Cette bonté était la source de son affabilité, de sa souriante bonne humeur, teintée souvent d’une spirituelle bonhomie, de sa très grande largeur d’esprit et de sa très haute conscience. Elle s’affirma avec virilité aux jours douloureux de la défaite.

 

Monsieur le premier président Le Grix avait trop de noblesse d’âme pour être atteint par l’adversité.

 

Jamais il ne prit son parti de la capitulation, ni ne se rallia au gouvernement de Vichy dont il répudiait les théories et la politique.

 

Le Français est trop imprégné de droiture et de grandeur morale pour être propre à suivre des voies étrangères à son naturel. Monsieur le premier président Le Grix resta fidèle à lui-même, il témoigna sa sympathie émue à ceux de nos collègues qui faisaient l’objet de mesures d’ostracisme et je sais qu’il n’hésita pas, malgré les risques, à s’occuper avec vigilance de leurs intérêts personnels. Les quatre années d’occupation allemande qui nous furent imposées révélèrent l’élévation de ses sentiments, son amour du droit et de la justice et la fidélité de son amitié.

 

Monsieur le premier président Le Grix était bien dans la ligne traditionnelle des grands magistrats de notre France. Il était un éminent juriste et un homme de coeur.

 

Inclinons-nous, messieurs, devant la grande leçon que nous ont donnée les hauts magistrats dont nous évoquons le souvenir.

 

Ils ont été dignes de ceux qui les ont précédés, ils nous ont montré la route que nous devons poursuivre.
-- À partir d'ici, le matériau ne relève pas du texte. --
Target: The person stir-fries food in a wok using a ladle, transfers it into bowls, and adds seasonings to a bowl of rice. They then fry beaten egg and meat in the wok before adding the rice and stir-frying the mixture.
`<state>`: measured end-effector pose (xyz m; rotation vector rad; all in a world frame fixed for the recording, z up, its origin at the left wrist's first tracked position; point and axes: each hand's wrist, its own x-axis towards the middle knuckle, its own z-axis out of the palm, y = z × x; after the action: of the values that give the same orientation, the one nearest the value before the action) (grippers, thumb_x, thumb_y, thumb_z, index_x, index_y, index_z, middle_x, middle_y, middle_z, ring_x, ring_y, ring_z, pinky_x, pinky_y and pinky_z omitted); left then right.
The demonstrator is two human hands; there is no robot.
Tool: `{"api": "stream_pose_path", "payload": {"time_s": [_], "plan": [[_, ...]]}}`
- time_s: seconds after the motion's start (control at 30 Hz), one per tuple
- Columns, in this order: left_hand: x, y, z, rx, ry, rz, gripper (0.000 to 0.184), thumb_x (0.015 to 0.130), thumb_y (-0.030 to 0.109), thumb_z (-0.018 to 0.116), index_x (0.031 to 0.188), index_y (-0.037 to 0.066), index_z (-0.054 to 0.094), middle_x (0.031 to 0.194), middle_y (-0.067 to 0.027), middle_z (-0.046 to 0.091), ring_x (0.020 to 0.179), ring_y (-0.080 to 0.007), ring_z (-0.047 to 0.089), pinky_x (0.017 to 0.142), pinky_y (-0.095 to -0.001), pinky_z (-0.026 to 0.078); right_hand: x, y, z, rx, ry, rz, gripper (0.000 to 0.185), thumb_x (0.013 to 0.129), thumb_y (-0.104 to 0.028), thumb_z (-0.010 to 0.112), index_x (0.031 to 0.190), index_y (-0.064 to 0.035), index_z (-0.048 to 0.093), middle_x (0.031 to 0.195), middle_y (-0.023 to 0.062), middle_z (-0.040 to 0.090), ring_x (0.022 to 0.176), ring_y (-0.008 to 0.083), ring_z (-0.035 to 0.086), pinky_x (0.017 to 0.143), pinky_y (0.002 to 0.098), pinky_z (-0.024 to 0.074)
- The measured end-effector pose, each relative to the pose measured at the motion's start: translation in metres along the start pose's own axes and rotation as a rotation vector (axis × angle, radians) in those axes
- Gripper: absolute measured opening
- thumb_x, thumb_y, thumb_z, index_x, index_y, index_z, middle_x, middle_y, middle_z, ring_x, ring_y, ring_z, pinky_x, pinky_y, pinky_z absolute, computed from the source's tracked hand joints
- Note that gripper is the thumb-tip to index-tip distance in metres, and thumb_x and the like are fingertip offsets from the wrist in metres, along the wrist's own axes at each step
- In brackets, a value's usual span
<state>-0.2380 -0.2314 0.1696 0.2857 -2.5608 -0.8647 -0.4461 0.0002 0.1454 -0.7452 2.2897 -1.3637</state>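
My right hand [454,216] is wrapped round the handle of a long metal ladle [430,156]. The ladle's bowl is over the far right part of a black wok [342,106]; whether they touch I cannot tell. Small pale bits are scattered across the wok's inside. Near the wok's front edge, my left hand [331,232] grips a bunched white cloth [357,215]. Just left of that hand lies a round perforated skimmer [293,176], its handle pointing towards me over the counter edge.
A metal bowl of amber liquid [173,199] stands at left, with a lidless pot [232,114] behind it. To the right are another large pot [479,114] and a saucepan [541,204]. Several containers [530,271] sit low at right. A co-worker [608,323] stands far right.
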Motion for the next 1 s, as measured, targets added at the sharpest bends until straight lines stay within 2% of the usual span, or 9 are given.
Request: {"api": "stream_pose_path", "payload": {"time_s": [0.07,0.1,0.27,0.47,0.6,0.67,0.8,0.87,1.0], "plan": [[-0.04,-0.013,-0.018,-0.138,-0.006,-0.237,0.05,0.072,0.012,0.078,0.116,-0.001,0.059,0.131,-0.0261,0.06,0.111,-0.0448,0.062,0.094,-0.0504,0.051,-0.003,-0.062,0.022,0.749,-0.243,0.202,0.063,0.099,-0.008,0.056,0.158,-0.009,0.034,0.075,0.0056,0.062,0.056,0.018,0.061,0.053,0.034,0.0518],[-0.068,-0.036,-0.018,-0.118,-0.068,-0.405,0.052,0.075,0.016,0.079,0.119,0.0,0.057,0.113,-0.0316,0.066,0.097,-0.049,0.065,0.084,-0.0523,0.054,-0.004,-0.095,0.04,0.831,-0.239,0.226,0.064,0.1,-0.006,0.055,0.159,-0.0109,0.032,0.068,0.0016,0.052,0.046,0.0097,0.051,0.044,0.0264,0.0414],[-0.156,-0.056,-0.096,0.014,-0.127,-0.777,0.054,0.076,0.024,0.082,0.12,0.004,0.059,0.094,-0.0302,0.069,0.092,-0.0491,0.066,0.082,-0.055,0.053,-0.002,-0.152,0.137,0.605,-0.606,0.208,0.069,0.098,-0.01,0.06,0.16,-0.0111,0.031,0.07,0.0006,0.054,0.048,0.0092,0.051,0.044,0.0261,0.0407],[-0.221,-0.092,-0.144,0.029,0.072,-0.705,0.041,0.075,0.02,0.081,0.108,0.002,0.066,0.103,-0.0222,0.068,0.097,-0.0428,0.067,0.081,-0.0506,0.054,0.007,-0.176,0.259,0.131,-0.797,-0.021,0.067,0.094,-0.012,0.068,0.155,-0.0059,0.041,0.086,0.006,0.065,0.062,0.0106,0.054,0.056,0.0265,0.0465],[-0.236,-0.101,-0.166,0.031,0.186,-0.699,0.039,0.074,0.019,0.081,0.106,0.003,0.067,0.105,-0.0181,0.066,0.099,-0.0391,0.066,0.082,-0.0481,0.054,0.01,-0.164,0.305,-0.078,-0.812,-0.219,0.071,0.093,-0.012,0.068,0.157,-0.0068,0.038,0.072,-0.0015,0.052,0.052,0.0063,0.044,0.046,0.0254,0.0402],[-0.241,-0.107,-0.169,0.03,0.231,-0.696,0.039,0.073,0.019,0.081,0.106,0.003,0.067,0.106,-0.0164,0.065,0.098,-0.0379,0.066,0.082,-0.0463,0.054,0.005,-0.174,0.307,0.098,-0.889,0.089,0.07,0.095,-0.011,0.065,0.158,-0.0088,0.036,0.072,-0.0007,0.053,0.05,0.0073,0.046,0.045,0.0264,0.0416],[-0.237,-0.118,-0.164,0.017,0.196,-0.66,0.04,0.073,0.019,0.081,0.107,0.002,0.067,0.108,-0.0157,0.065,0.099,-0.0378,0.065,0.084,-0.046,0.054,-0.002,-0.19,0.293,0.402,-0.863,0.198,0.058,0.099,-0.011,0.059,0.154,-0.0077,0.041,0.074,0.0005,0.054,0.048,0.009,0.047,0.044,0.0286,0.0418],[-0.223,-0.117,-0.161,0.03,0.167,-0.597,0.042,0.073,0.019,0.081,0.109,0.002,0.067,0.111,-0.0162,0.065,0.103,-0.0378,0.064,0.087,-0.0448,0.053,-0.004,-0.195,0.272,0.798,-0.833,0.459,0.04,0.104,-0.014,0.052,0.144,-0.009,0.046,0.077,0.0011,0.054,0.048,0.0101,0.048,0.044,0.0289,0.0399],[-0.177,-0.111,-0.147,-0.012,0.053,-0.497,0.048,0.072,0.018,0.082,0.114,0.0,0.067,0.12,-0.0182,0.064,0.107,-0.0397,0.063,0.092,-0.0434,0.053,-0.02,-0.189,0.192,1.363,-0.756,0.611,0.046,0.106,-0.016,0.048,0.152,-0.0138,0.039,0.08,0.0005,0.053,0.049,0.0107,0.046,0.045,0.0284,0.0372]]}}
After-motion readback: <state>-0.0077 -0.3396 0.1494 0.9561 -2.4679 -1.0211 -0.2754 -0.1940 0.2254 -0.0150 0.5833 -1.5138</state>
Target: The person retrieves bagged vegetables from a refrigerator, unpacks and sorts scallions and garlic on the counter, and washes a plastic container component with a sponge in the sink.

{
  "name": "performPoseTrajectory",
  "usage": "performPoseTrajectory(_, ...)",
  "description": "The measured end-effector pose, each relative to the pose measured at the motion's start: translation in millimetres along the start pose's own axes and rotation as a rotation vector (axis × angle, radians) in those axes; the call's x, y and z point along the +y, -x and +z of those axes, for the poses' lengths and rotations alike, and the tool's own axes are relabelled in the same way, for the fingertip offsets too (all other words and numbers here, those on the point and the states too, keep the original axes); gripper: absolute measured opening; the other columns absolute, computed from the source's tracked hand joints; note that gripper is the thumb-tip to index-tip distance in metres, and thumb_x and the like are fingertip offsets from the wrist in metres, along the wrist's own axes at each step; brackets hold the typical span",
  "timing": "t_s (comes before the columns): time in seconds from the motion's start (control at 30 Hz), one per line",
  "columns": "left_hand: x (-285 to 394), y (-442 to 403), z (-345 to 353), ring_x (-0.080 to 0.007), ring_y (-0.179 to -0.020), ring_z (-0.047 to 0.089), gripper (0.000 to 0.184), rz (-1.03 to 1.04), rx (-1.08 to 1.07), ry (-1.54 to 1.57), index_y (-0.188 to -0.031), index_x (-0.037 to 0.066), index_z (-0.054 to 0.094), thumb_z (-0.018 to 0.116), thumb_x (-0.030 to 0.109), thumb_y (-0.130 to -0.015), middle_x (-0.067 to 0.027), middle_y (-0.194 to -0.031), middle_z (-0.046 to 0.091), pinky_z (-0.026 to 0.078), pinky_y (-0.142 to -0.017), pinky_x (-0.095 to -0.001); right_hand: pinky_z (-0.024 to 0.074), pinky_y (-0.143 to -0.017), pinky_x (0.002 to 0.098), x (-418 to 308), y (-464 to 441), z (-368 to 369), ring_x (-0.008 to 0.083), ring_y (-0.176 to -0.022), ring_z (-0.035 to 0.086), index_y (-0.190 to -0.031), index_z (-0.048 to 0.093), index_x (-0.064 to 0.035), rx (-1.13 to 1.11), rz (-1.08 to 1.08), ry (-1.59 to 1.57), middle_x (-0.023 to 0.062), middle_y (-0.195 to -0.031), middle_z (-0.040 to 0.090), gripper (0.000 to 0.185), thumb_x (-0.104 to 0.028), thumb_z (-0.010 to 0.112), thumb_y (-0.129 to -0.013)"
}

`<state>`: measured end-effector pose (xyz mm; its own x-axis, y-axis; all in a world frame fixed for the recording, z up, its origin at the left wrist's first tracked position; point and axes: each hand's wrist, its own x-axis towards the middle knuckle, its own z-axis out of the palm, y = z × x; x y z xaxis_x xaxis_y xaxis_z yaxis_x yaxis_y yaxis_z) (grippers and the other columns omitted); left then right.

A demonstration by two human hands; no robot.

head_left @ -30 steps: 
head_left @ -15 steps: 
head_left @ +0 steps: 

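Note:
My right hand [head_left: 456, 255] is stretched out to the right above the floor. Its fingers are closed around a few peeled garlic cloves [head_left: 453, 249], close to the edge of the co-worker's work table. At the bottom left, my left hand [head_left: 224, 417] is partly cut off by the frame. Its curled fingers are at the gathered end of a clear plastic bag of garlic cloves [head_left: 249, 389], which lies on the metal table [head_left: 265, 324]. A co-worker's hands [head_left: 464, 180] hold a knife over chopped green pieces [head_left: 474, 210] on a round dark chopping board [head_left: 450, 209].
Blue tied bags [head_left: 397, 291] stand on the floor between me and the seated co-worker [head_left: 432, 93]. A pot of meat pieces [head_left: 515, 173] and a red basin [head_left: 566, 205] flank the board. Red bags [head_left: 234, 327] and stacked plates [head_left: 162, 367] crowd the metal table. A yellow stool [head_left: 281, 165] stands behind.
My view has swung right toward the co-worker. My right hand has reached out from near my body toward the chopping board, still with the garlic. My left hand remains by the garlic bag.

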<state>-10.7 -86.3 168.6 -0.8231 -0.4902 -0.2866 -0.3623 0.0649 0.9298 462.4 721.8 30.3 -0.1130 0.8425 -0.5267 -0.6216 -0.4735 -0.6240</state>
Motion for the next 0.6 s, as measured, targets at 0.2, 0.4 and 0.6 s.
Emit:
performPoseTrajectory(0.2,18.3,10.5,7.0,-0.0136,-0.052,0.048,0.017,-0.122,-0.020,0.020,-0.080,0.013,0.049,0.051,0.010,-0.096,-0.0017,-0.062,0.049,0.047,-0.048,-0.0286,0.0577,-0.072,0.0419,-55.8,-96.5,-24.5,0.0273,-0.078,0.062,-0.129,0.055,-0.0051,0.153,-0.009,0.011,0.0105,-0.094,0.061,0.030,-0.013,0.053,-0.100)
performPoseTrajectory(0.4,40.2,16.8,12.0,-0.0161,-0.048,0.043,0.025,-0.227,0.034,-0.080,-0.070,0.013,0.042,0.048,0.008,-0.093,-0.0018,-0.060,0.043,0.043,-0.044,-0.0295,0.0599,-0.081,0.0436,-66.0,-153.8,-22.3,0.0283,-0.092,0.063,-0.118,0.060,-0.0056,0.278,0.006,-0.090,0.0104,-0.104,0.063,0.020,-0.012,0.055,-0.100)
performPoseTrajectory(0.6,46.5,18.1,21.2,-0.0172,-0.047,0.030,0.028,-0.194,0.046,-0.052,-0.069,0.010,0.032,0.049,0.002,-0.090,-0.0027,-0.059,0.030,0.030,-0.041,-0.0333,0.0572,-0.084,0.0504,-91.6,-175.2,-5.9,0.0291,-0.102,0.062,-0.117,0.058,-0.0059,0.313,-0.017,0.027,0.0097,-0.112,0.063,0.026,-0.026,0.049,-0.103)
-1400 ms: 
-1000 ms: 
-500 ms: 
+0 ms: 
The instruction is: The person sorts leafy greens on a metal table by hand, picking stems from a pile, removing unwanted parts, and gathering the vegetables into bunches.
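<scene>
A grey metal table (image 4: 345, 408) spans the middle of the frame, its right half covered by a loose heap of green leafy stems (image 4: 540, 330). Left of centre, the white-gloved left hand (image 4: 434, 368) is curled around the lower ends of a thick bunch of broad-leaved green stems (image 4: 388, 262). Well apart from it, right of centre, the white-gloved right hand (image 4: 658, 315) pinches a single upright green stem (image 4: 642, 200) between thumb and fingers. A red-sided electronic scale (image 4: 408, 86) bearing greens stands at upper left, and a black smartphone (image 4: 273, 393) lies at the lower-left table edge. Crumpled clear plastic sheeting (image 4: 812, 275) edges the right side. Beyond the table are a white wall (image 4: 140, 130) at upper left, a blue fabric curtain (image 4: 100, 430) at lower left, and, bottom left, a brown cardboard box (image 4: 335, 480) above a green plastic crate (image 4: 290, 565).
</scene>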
Leur exemple nous est une fierté et aussi un encouragement pour remplir les tâches qui nous attendent.

 

En nous quittant, ils nous ont laissé le plus pur de ce qu’ils ont été.

 

Messieurs les avocats,

 

J’ai aussi un devoir à remplir, c’est celui de me tourner vers vous et de vous dire, avec toute ma sincérité, la haute estime dans laquelle vous êtes tenus par tous les magistrats de la Cour de cassation dont je suis certain d’être l’interprète.

 

D’un coeur commun, nous essayons d’édifier une jurisprudence qui réponde aux nécessités de la société et aux besoins des hommes qui la composent, et cette solidarité crée entre nous des liens d’amitié qui font que toutes vos peines et toutes vos joies sont également nôtres.

 

Vous aussi avez été douloureusement frappés par la mort d’un de vos confrères, maître Texier.

 

Soyez assurés que nous conserverons pieusement le souvenir de sa collaboration féconde et de son dévouement qui ne s’est jamais démenti.

 

Pour monsieur le procureur général, j’ai l’honneur de requérir qu’il plaise à la Cour recevoir le serment de monsieur le président de l’Ordre et de messieurs les avocats présents à la barre et me donner acte de l’accomplissement des formalités prescrites par l’article 71 de l’ordonnance du 15 janvier 1826.